EXERCISE DATA |

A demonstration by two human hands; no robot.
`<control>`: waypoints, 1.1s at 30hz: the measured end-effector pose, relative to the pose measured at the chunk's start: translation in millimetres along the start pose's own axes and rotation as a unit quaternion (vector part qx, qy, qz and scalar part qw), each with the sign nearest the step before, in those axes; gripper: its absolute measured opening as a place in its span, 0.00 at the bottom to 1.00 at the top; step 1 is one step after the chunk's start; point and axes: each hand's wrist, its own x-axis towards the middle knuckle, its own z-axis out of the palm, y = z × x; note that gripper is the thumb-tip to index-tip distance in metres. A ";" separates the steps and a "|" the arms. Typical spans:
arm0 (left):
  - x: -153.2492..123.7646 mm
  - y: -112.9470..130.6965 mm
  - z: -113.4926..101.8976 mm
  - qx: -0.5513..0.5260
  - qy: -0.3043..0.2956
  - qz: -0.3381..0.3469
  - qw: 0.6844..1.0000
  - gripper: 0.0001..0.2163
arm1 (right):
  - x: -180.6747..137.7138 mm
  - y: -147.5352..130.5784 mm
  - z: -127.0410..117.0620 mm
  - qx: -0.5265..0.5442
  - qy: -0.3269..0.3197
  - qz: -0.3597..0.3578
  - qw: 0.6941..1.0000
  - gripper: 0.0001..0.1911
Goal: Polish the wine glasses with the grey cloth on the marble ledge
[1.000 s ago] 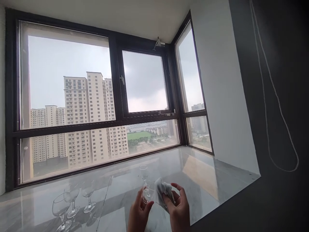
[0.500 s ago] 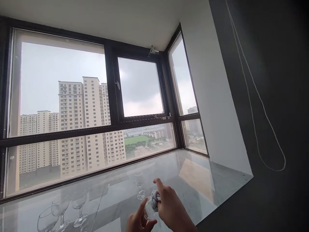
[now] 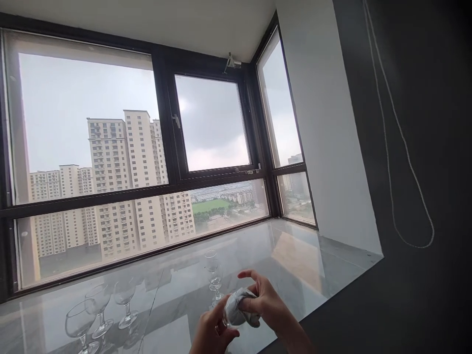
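Low in the head view, my left hand (image 3: 213, 328) is wrapped around a clear glass (image 3: 227, 322), which is mostly covered by fingers and cloth. My right hand (image 3: 266, 301) presses a crumpled light grey cloth (image 3: 236, 306) over the glass's bowl, its index finger stretched out to the left. Just beyond my hands, a small stemmed glass (image 3: 211, 265) stands upright on the glossy grey sill (image 3: 177, 290). To the left is a group of wine glasses: a front one (image 3: 79, 322), a middle one (image 3: 99, 307) and a rear one (image 3: 125, 300).
A dark-framed window (image 3: 169, 132) with a handle (image 3: 176, 121) runs behind the sill. At right, a looped cord (image 3: 405, 142) hangs against the dark wall (image 3: 424, 295). The sill's front edge (image 3: 342, 291) slants down toward my right arm.
The cloth was bunched in my right hand at the glass; now it is spread over the bowl. My view has shifted slightly, and the glasses appear a little differently placed in it.
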 end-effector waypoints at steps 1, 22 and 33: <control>-0.3 3.9 -0.5 -0.015 -0.004 -0.001 1.000 0.39 | -0.5 1.6 -1.0 0.043 0.003 -0.004 0.999 0.30; 8.1 7.1 -18.7 -0.219 0.177 -0.109 0.953 0.30 | 6.9 61.1 38.3 0.013 0.105 0.007 0.994 0.31; 13.8 2.9 -9.0 -0.075 0.151 -0.104 0.980 0.27 | 8.2 41.2 -23.1 -0.022 0.316 -0.015 0.948 0.34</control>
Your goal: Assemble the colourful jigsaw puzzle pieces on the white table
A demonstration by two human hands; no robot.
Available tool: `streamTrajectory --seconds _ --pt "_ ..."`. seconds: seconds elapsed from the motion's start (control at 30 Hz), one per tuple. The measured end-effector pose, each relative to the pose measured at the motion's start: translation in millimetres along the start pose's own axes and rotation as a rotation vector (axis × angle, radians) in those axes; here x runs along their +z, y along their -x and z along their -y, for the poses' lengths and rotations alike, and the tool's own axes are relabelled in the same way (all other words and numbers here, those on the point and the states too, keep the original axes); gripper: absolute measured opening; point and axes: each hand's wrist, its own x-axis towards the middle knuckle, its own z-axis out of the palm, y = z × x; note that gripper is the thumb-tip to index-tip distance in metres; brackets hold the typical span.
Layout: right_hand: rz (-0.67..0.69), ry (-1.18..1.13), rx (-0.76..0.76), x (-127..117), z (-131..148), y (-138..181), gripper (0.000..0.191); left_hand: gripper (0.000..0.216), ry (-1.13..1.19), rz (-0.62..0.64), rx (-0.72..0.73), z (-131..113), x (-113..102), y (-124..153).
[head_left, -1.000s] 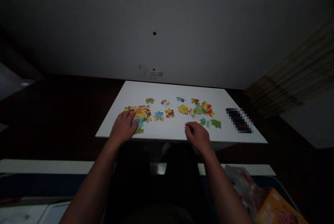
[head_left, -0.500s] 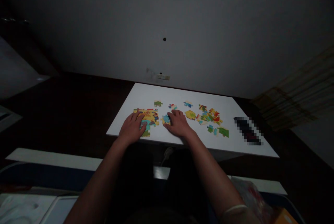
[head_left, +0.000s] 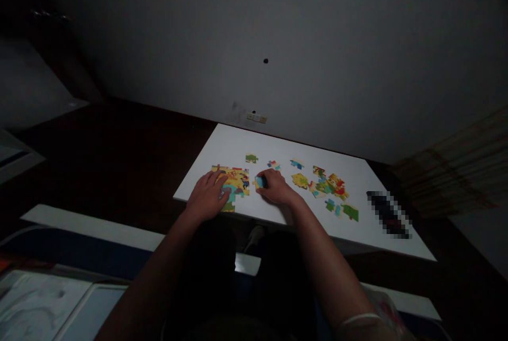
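My left hand [head_left: 208,194] lies with its fingers apart on the joined part of a jigsaw puzzle [head_left: 240,177], covering some of its left side. Just right of that part, my right hand [head_left: 275,186] has thumb and fingers closed round a puzzle piece [head_left: 260,182] with blue and yellow on it. A narrow gap separates this piece from the joined part. Above them are a green puzzle piece [head_left: 251,158] and a small red and blue piece [head_left: 273,164].
Loose pieces lie to the right on the white table [head_left: 381,214]: a blue one [head_left: 297,163], a yellow one [head_left: 300,180], a green one [head_left: 350,212] and an overlapping cluster [head_left: 329,186]. A blurred dark object [head_left: 388,215] rests near the right end. Behind stands a wall with a socket [head_left: 256,117].
My right hand's fingers have drawn together round the blue and yellow piece, and the hand has turned more onto its side. My left hand stays on the joined puzzle. The camera view has shifted.
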Motion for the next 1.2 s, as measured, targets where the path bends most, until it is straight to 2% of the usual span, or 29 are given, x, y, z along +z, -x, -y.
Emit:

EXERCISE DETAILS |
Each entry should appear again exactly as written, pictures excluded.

REPLY TO THE EXERCISE |
A demonstration by two human hands; no robot.
`<control>`: waypoints, 1.1s at 30hz: the measured end-effector pose, relative to the pose measured at the chunk's start: translation in millimetres along the start pose's own axes and rotation as a unit quaternion (vector part qx, qy, qz and scalar part qw), each with the sign nearest the step before, in those axes; gripper: its absolute measured opening as a place in its span, 0.00 at the bottom to 1.00 at the top; step 1 is one step after the chunk's start; point and axes: each hand's wrist, its own x-axis towards the middle knuckle, its own z-axis out of the palm, y = z × x; note that gripper is the thumb-tip to index-tip distance in metres. A ";" separates the steps and a "|" the arms. Typical spans:
arm0 (left):
  - x: -153.2492..123.7646 mm
  - y: -112.9470..130.6965 mm
  - z: -113.4926..101.8976 mm
  - qx: -0.5513..0.5260
  - qy: -0.3043..0.2956
  - qz: -0.3381..0.3469
  - qw: 0.6844..1.0000
  - gripper: 0.0001..0.2163
arm1 (right):
  - x: -180.6747..137.7138 mm
  - y: -147.5352..130.5784 mm
  - z: -127.0410..117.0620 mm
  - qx: -0.5265..0.5442
  - qy: -0.3269..0.3197
  - qz: -0.3597..0.3578
  - qw: 0.6941..1.0000
  - gripper: 0.0001..0.1911
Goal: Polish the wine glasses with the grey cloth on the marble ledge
[1.000 s ago] 
[0.500 s ago] 
[now] 
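Low in the head view, my left hand (image 3: 213, 328) is wrapped around a clear glass (image 3: 227, 322), which is mostly covered by fingers and cloth. My right hand (image 3: 266, 301) presses a crumpled light grey cloth (image 3: 236, 306) over the glass's bowl, its index finger stretched out to the left. Just beyond my hands, a small stemmed glass (image 3: 211, 265) stands upright on the glossy grey sill (image 3: 177, 290). To the left is a group of wine glasses: a front one (image 3: 79, 322), a middle one (image 3: 99, 307) and a rear one (image 3: 125, 300).
A dark-framed window (image 3: 169, 132) with a handle (image 3: 176, 121) runs behind the sill. At right, a looped cord (image 3: 405, 142) hangs against the dark wall (image 3: 424, 295). The sill's front edge (image 3: 342, 291) slants down toward my right arm.
The cloth was bunched in my right hand at the glass; now it is spread over the bowl. My view has shifted slightly, and the glasses appear a little differently placed in it.
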 end-effector waypoints at steps 1, 22 and 33: <control>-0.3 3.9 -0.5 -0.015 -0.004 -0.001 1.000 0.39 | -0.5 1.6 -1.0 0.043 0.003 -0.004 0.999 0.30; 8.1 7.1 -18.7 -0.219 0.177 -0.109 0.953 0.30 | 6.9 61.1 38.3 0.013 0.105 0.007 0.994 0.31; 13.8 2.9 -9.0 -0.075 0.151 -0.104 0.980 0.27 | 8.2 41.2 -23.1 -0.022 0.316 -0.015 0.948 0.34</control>
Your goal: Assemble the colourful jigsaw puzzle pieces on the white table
A demonstration by two human hands; no robot.
Available tool: `streamTrajectory --seconds _ --pt "_ ..."`. seconds: seconds elapsed from the motion's start (control at 30 Hz), one per tuple. The measured end-effector pose, each relative to the pose measured at the motion's start: translation in millimetres along the start pose's own axes and rotation as a rotation vector (axis × angle, radians) in those axes; here x runs along their +z, y along their -x and z along their -y, for the poses' lengths and rotations alike, and the tool's own axes are relabelled in the same way (all other words and numbers here, those on the point and the states too, keep the original axes); gripper: absolute measured opening; point and axes: each hand's wrist, its own x-axis towards the middle knuckle, its own z-axis out of the palm, y = z × x; note that gripper is the thumb-tip to index-tip distance in metres; brackets hold the typical span.
Layout: right_hand: rz (-0.67..0.69), ry (-1.18..1.13), rx (-0.76..0.76), x (-127..117), z (-131..148), y (-138..181), gripper (0.000..0.191); left_hand: gripper (0.000..0.216), ry (-1.13..1.19), rz (-0.62..0.64), rx (-0.72..0.73), z (-131..113), x (-113..102), y (-124..153).
[head_left, -1.000s] 
[head_left, -0.500s] 
[head_left, +0.000s] 
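My left hand [head_left: 208,194] lies with its fingers apart on the joined part of a jigsaw puzzle [head_left: 240,177], covering some of its left side. Just right of that part, my right hand [head_left: 275,186] has thumb and fingers closed round a puzzle piece [head_left: 260,182] with blue and yellow on it. A narrow gap separates this piece from the joined part. Above them are a green puzzle piece [head_left: 251,158] and a small red and blue piece [head_left: 273,164].
Loose pieces lie to the right on the white table [head_left: 381,214]: a blue one [head_left: 297,163], a yellow one [head_left: 300,180], a green one [head_left: 350,212] and an overlapping cluster [head_left: 329,186]. A blurred dark object [head_left: 388,215] rests near the right end. Behind stands a wall with a socket [head_left: 256,117].
My right hand's fingers have drawn together round the blue and yellow piece, and the hand has turned more onto its side. My left hand stays on the joined puzzle. The camera view has shifted.
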Motion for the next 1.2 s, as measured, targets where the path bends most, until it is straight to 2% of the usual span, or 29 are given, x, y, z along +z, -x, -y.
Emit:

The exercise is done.